I head back to the house licking my wounds and what do I see but my friend, John P. from a nearby farm parked right in front of the house standing next to his van.  He tells me that he was at work in his office inSacramentomaybe 40 miles away and saw the fire on our farm and left to get to us in case we needed to evacuate.

Now I know in rural areas there used to be a sort of socialism where people would pitch in to help another family out in times of difficulty.  But this day nobody else who were much closer thanSacramentocame to our aid.  They were probably busy defending themselves, though as for that there was at worst only a small threat to their houses compared to ours.

You know, until that event I had viewed John P as a friend but in a rather casual way.  We had gone to graduate school in the same parasitology program, and had interacted with friendship common to most fellow graduate students.  But today I saw another person, a real friend.

John P was a fly control specialist who worked for the California State Department of Public Health department where I had too a job identifying flies, that was before they moved the department to the capitol.  He made the move and I left the department to go back to finish my PhD.

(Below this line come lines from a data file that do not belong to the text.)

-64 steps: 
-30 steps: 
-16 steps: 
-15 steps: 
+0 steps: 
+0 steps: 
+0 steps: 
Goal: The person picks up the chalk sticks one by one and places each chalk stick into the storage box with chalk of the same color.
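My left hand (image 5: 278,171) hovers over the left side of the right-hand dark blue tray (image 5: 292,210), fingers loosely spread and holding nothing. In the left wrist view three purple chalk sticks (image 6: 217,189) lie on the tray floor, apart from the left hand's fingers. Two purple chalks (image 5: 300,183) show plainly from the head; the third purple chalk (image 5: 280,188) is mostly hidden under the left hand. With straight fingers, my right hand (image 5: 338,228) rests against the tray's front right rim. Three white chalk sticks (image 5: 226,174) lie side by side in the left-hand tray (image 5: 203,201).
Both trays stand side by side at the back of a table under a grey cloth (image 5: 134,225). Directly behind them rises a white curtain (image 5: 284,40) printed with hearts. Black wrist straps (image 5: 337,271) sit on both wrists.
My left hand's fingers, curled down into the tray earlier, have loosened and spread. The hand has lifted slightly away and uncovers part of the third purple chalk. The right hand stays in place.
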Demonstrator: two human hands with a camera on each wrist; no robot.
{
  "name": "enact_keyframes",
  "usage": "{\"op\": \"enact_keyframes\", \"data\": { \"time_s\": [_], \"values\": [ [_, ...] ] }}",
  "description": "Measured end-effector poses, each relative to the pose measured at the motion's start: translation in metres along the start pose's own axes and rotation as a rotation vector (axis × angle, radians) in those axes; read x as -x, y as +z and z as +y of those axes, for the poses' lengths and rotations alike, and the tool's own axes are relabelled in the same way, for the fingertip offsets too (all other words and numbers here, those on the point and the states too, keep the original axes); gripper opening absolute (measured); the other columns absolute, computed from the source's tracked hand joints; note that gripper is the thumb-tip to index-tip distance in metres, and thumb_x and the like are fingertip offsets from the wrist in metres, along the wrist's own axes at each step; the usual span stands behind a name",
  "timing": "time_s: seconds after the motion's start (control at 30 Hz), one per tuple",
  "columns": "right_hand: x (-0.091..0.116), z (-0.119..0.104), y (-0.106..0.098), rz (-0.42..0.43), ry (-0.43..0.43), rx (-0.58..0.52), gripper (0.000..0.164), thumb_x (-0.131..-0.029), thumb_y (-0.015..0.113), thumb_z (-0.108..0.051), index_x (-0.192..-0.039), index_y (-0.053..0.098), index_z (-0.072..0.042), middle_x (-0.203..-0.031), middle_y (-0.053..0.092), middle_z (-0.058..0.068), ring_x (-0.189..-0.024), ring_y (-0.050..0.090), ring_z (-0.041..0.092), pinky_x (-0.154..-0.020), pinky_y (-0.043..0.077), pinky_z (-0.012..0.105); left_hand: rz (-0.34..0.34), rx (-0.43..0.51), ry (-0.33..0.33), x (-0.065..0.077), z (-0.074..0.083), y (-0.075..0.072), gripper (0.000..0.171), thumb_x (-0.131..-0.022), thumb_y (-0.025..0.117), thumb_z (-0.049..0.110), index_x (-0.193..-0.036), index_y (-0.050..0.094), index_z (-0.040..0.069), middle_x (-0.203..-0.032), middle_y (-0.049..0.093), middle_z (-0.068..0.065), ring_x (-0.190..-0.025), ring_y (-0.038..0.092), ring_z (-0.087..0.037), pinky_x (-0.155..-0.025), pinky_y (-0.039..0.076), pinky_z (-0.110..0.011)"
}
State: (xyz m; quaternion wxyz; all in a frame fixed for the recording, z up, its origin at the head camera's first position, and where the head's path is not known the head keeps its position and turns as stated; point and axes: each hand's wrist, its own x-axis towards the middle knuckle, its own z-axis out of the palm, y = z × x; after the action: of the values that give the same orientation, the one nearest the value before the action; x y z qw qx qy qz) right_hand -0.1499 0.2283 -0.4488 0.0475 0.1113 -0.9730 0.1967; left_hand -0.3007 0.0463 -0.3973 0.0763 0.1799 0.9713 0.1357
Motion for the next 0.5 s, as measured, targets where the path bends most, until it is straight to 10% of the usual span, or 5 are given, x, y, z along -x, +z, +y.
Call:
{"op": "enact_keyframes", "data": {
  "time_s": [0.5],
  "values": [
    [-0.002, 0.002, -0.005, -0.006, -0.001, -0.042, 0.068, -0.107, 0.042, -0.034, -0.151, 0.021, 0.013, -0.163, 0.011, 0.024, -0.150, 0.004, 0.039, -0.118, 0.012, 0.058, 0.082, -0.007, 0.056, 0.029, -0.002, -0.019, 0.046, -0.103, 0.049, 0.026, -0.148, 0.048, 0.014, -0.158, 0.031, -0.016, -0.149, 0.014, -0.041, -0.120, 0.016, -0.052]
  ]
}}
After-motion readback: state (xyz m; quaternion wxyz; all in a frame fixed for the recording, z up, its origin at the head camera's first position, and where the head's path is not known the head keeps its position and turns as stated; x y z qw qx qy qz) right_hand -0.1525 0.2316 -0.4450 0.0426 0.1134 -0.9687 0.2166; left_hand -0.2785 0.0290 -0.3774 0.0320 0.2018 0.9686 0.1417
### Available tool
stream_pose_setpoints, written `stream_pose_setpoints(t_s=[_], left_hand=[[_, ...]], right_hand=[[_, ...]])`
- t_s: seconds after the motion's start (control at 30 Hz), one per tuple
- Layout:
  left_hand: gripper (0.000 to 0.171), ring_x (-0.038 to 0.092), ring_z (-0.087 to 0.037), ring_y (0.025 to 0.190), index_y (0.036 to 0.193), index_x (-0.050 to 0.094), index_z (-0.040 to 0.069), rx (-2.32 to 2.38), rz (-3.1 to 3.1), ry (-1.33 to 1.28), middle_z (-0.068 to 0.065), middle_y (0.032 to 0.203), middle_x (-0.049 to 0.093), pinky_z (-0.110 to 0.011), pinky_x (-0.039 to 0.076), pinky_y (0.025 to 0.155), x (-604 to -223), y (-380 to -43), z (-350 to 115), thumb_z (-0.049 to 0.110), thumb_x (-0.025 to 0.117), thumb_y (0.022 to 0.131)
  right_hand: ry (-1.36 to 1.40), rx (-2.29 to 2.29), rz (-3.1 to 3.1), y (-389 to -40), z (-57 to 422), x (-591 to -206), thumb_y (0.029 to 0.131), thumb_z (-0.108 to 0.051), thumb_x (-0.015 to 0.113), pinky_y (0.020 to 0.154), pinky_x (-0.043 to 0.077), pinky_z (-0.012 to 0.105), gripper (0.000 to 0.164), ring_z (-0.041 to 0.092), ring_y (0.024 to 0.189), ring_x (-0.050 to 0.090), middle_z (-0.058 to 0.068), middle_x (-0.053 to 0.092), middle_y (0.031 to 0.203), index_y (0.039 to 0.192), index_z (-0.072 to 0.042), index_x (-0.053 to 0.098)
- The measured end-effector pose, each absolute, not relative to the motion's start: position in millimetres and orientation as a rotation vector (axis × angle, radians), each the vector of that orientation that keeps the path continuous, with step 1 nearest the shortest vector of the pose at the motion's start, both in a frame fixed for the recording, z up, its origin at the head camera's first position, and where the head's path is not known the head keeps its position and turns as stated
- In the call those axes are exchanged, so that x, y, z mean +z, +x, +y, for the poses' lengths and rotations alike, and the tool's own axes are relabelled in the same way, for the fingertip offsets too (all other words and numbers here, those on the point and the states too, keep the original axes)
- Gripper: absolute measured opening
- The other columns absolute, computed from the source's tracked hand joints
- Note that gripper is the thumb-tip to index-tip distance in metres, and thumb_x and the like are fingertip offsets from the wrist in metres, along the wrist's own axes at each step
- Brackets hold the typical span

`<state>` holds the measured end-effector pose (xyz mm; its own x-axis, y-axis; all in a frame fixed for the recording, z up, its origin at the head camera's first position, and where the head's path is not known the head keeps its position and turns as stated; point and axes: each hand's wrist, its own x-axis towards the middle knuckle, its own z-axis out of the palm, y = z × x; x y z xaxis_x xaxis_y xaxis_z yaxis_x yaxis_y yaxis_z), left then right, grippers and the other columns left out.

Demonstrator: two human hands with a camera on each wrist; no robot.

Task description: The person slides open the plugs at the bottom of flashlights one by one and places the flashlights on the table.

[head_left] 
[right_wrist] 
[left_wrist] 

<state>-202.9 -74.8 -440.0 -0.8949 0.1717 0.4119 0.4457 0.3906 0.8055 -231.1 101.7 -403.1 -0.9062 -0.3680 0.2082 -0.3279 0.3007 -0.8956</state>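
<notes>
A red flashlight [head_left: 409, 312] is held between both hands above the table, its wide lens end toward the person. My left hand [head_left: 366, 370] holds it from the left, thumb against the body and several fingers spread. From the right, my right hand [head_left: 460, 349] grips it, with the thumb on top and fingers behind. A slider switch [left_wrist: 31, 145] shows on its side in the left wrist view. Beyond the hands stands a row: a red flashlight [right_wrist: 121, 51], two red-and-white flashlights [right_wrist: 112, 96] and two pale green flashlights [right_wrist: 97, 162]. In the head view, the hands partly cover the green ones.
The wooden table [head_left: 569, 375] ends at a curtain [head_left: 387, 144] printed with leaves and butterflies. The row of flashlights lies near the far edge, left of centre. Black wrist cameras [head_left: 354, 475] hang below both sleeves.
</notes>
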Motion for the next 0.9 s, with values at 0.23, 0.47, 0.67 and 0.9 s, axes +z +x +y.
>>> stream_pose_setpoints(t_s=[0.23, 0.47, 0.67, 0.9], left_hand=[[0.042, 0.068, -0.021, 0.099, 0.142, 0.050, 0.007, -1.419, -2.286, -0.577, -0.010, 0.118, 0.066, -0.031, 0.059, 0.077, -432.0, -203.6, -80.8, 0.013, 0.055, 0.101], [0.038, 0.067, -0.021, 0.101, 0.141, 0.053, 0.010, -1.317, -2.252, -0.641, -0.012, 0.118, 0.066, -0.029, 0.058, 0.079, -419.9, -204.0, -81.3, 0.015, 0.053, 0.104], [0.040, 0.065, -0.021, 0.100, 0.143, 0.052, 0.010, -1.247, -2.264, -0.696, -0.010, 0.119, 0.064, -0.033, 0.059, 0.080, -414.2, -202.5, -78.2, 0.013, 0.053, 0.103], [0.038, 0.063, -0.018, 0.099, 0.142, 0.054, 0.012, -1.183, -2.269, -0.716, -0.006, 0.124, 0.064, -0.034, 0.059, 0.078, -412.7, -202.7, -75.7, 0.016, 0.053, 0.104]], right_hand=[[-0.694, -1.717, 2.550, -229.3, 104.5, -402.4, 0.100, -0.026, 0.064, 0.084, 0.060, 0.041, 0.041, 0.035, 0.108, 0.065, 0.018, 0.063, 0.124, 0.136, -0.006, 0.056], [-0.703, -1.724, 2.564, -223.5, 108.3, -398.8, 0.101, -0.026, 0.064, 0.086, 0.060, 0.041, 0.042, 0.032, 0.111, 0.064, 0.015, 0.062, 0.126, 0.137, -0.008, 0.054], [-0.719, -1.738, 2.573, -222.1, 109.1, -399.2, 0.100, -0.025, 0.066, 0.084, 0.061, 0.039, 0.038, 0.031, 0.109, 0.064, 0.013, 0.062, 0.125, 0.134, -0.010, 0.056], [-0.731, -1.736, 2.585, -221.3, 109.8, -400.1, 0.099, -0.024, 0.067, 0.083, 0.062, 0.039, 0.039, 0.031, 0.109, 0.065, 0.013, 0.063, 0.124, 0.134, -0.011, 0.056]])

He put himself out for us, knowing how bad fires in the area can be.  I never forget kindnesses, but try hard to forget harms which is a lot harder.  So I understand why this image of him in front of our house came up last night.  I miss him too.

We didn’t need his help that day, but I remember that act.  Such a friend!, but now we live far apart.  But there is email, and we share jokes, good stories we find, and some great pictures. My community resides in my friends and they are scattered far and wide.  And I am happy he still lives.